== Dataset extract

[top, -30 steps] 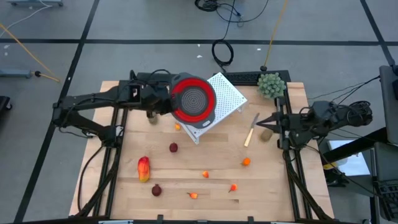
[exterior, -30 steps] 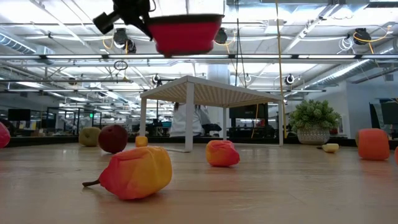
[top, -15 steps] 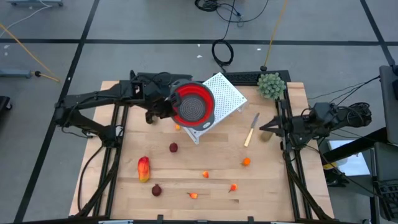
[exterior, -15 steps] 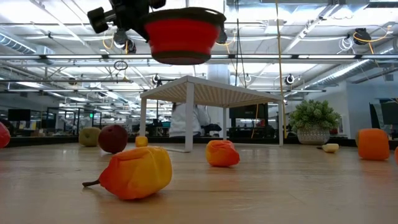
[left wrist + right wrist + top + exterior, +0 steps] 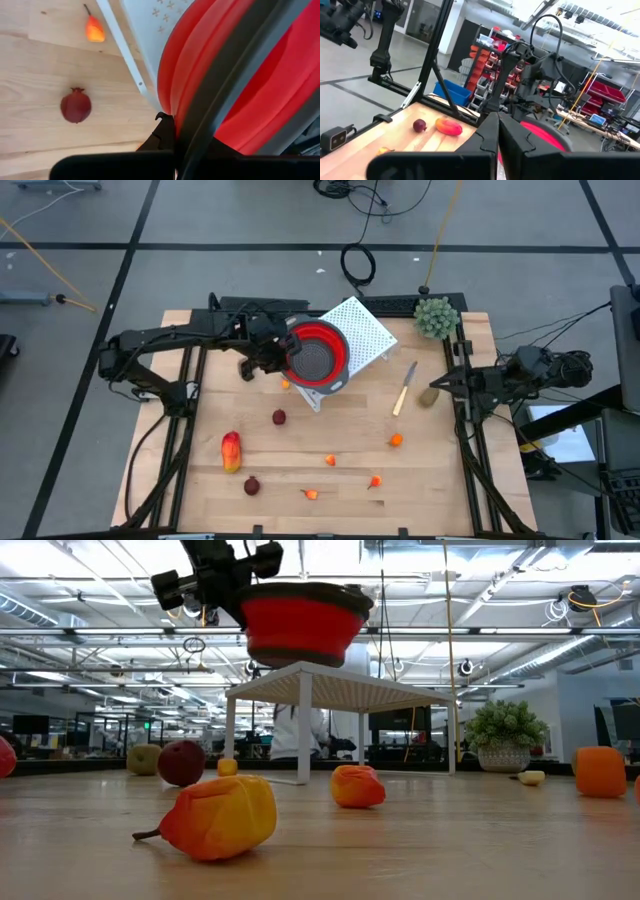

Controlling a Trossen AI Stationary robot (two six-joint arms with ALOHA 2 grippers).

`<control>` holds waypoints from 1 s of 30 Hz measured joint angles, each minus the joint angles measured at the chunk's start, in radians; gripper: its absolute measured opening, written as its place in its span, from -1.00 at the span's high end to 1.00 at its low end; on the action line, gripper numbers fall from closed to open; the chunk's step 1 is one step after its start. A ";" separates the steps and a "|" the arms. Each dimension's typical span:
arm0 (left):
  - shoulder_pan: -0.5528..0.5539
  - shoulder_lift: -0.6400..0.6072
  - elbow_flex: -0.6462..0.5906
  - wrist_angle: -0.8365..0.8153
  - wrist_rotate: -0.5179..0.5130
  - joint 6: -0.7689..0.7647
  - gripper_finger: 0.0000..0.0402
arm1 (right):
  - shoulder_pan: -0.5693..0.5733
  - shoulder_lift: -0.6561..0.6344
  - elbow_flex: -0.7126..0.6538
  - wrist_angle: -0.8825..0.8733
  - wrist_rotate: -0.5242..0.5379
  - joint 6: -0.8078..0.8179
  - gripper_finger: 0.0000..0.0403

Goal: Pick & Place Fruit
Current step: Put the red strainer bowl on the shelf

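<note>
**Left gripper holds red bowl above white rack; fruit lies on the table**

The left gripper (image 5: 283,358) is clamped on the rim of a red collapsible silicone bowl with a dark grey rim (image 5: 318,354). In the low view the bowl (image 5: 298,618) hangs in the air, just above the top of a white perforated metal rack on legs (image 5: 330,690). In the left wrist view the fingers (image 5: 164,135) sit tight against the ribbed red wall of the bowl (image 5: 200,75).

The right gripper (image 5: 441,381) waits at the right edge of the light wooden table (image 5: 340,485), its fingers pressed together and holding nothing. A brown oval fruit (image 5: 429,396) lies just beside its fingertips, and a pale-handled knife (image 5: 404,389) lies near them, toward the table's middle. A green bushy ball-shaped plant (image 5: 436,317) stands at the corner behind this gripper.

The other fruit is on the table, apart from both grippers:
- A dark red ball (image 5: 279,417) lies below the left fingers, nearer the front edge.
- A longer red-and-yellow piece (image 5: 231,450) lies farther forward.
- A second dark red ball (image 5: 252,486) lies near the front edge.
- Small orange bits (image 5: 330,460) (image 5: 396,440) (image 5: 374,480) (image 5: 311,494) are scattered across the front half.
- One orange bit (image 5: 286,384) lies just under the bowl's edge.
</note>
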 joint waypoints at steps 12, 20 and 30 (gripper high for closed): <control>0.045 0.009 0.000 0.006 0.000 0.013 1.00 | 0.000 -0.135 -0.080 -0.005 0.004 -0.001 1.00; 0.042 0.028 0.000 0.017 0.028 0.014 1.00 | 0.000 -0.135 -0.083 -0.028 0.082 -0.020 1.00; 0.039 0.066 0.000 0.032 0.030 0.021 1.00 | 0.000 -0.135 -0.083 -0.030 0.082 -0.034 1.00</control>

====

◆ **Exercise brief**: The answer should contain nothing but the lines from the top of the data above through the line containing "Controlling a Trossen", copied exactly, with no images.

◆ **Answer for this exercise**:
[top, -30 steps] 
[exterior, -30 steps] 
[top, -15 steps] 
[exterior, -15 steps] 
[left wrist + right wrist + top + exterior, +0 steps] 

Controlling a Trossen AI Stationary robot (two six-joint arms with ALOHA 2 grippers).

Nothing more is needed for this exercise.